In re: Collab9, LLC Case No.: 2:21-bk-12222-ER Debtor. Chapter: 11
MEMORANDUM OF DECISION ON AVAYA’S MOTION TO DISMISS, CONVERT, OR APPOINT A CHAPTER 11 TRUSTEE [RELATES TO DOC. NO. 148]
[No hearing required pursuant to Federal Rule of Civil Procedure 78(b) and Local Bankruptcy Rule 9013-1(j)(3)]
On May 18, 2021, Avaya Inc. (“Avaya”) filed a Motion for Entry of Order Pursuant to 11 U.S.C. § 1112(b): (I) Dismissing the Case; (II) Converting the Case to a Chapter 7 Liquidation; or (III) Appointing a Chapter 11 Trustee (the “Motion”) [Doc. No. 148]. Pursuant to Civil Rule 78(b) and LBR 9013-1(j)(3),1 the Court finds the Motion to be suitable for disposition without oral argument. For the reasons set forth below, the Motion is DENIED.
1 Unless otherwise indicated, all “Civil Rule” references are to the Federal Rules of Civil Procedure, Rules 1–86; all “Bankruptcy Rule” references are to the Federal Rules of Bankruptcy Procedure, Rules 1001–9037; all “Evidence Rule” references are to the Federal Rules of Evidence, Rules 101–1103; all “LBR” references are to the Local Bankruptcy Rules of the United States Bankruptcy Court for the Central District of California, Rules 1001-1–9075-1; and all statutory references are to the Bankruptcy Code, 11 U.S.C. §§ 101–1532. I. Facts and Summary of Pleadings A. Background On March 19, 2021, Collab9, LLC (the "Debtor") filed its chapter 11 petition. The Debtor is a cloud security service provider for managed voice, collaboration, conferencing, and contact center services primarily for U.S. public sector customers. The Debtor has a special governmental authorization, known as FedRAMP, that certifies that the Debtor’s services are highly secure and may be used by government agencies.

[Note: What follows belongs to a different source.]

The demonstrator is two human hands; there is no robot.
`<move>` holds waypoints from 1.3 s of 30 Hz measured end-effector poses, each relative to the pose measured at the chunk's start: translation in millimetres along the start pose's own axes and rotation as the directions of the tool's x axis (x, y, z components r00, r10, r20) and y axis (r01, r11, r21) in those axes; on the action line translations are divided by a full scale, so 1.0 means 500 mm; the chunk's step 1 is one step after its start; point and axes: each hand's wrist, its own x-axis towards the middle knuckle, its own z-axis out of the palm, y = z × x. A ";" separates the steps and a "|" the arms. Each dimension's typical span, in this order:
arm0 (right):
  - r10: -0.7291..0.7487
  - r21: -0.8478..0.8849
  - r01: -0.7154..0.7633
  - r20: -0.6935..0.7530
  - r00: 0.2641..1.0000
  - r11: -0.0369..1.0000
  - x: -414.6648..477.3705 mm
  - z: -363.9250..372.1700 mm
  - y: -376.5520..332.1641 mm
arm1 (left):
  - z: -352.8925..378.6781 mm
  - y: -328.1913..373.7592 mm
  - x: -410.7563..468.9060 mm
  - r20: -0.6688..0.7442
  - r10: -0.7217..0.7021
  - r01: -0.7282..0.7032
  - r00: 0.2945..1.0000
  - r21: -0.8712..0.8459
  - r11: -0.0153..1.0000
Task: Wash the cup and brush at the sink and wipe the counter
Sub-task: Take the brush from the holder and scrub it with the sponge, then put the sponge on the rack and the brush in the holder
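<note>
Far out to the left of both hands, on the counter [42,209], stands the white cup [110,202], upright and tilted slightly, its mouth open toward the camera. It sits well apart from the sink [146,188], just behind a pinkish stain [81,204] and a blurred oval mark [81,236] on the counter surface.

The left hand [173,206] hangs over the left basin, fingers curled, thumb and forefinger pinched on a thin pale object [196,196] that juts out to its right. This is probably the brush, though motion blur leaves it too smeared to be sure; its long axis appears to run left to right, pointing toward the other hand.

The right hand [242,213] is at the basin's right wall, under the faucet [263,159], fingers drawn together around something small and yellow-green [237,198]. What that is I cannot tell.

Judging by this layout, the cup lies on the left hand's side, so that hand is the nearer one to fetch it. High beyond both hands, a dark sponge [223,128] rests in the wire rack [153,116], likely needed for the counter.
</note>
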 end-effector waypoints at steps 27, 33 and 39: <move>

Some of the Debtor’s customers include the United States Customs and Border Protection and the Defense Nuclear Facilities Safety Board. First Schatzle Decl. at ¶ 23.
The Debtor states that its business operations have been severely undermined by Avaya, its largest creditor. The Debtor’s relationship with Avaya began in 2017 when it executed an agreement whereby the Debtor would sell its services to Avaya, and Avaya would resell those services to its own customers (the “Master Agreement”). Id. at ¶¶ 59 & 61. In May of 2019, Avaya loaned the Debtor $10,000,000 under a convertible secured note in order to create a system that would streamline the relationship between the Debtor and Avaya/Avaya’s customers. Id. at ¶ 61. The Debtor avers that during that same time, it was seeking a sale of its assets, but the terms of the convertible note prohibited the Debtor from entering into any relationship with another company. Id. Around the same time period, the Debtor asserts that Avaya began to develop a competing software in an effort to drive the Debtor out of business. Id. at ¶ 62. The Debtor argues that Avaya unilaterally terminated the Master Agreement in May of 2020 when it ceased business relations with the Debtor. Id. at ¶¶ 69 & 70. When the Debtor saw an impending liquidity crisis during 2020, it unsuccessfully reached out to Avaya and others to obtain additional funding. Id. at ¶ 77.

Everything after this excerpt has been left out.